Episode 6: Google Has a Gorilla Problem – Show Notes
Google is a forerunner in many areas of data science and artificial intelligence. Yet one problem seems insurmountable for them – properly distinguishing between dark-skinned humans and gorillas.
In 2015, an African-American software developer, Jacky Alciné, looking through their automatically-tagged images in Google Photos saw a tag of “gorillas” on a picture of himself and a friend. He brought this to Google’s attention on twitter.
This sparked a long discussion began between him and the Chief Architect for Social at Google, Yonatan Zunger. The immediate fix, implemented by Zunger and team, was to remove the tag “gorillas” from all photos – even those of actual gorillas, just in case. It was meant to be a temporary patch. Yet, three years later, the more robust solution hasn’t been implemented. Gorillas are still not tagged in Google Photos.
In today’s episode we explore this case study as a quick take and posit ideas on how this happened.
Additional Links on the Google Gorilla Problem
Google Photos Tags Two Black People as Gorillas Article from The Verge in 2015 when this initially came to light. Google immediately issued an apology.
Google Removed Gorillas from Tags and Stills Hasn’t Fixed It Article from The Verge in 2018 revisiting the Google Photos tagging and bringing to light that this is still not resolved.
When It Comes to Gorillas, Google Remains Blind Wired article with examples of photos showing no tags even when of Gorillas.
Episode TranscriptView Episode Transcript
Marie: Welcome to the Data Science Ethics Podcast. I’m Marie Weber and I’m here with Lexy Kassan.
Lexy: Today’s topic is the odd and interesting case of Google and its gorilla problem. This one started a few years ago when a programmer from Brooklyn, I believe it was, notified Google that an image they had posted to their Google Photos had been erroneously tagged as gorillas when it was actually this person and a friend of theirs. This particular individual is African American and was offended by the fact that Google had tagged this image as being of gorillas rather than of people or friends or something like that.
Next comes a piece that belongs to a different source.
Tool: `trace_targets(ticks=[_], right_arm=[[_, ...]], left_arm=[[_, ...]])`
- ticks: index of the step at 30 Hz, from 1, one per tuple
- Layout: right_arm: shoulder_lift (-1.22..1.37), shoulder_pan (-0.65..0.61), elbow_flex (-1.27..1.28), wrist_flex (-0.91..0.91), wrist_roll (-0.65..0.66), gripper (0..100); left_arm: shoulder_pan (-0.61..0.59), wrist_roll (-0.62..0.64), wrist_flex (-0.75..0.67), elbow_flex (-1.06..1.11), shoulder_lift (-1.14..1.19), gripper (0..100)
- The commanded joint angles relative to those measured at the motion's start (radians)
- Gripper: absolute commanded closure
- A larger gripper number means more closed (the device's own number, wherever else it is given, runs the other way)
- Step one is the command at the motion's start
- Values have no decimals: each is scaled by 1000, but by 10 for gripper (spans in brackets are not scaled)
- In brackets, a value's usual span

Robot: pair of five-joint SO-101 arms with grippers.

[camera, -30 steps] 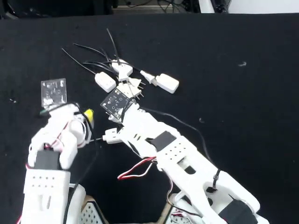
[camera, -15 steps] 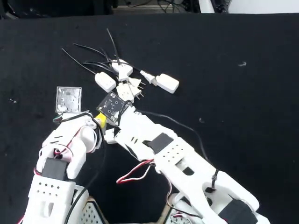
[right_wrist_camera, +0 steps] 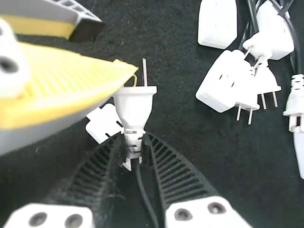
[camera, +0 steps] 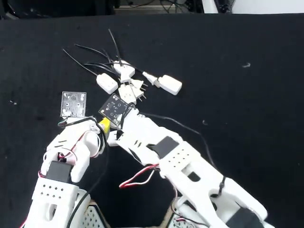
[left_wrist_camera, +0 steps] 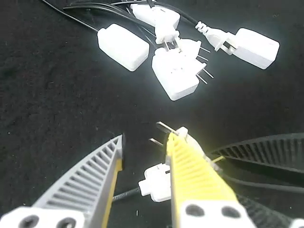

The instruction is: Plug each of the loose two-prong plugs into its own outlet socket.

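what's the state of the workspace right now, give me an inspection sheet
surface: black table, a few pale specks on it
job's things: white plug held away from the pile of white plugs and blocks, prongs free; one block seems to have a plug seated in it
clutter: nothing seen
grippers: right gripper shut on the white plug's cable end; left gripper open, its yellow finger against that plug
cables: thin black cables fan out from the pile; red and white wires loop off an arm
surroundings: dim room past the table's far edge, too dark to tell
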Motion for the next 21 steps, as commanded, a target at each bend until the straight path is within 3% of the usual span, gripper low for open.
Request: trace_targets(ticks=[1, 21], right_arm=[[-77, -11, -41, 25, -8, 988], [-87, -9, -73, -9, 2, 988]], left_arm=[[8, -2, -9, -12, -5, 841], [8, -2, -8, 12, -12, 843]])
Marie: And specifically it was an automatic tag in the Google Photos feature.
Lexy: Correct. So when you upload something to Google Photos, or if you take a picture on an Android phone, it automatically goes up to Google Photos. Google tries to identify and tag what’s in that image and then classify it. It’ll create galleries for you. It’ll try to group images with the same subject matter into something. Or it’ll do that by trip. So it does it by location if you have your geo-location on and so forth. In this case, it was tagging the image as of being of gorillas rather than of people.
Marie: And it also put those images into a gorilla gallery as well.
Lexy: Yes. When Google was notified that this had occurred, Google’s Chief Social Architect, a man by the name of Yonatan Zunger, responded to this individual and told them that they were going to rectify the situation. They were appalled that their algorithm had done this. And the way that they approached rectifying this situation was to immediately remove the ability for Google Photos to tag anything as a gorilla, including gorillas.
Marie: And then subsequently also removed the ability to tag images as apes or as chimpanzees or as other primates.
So in terms of talking about the bias behind this, what does this relate to in your mind, Lexy?
Lexy: The reason behind it is likely a selection bias problem. That’s where if they didn’t have a sufficient number of photos of individuals with very dark skin, they could have accidentally trained the algorithm to identify dark skin as gorillas, in this case. It’s a super unfortunate thing. It’s awful. You should have a better, more varied data set than this. But that’s most likely what had happened.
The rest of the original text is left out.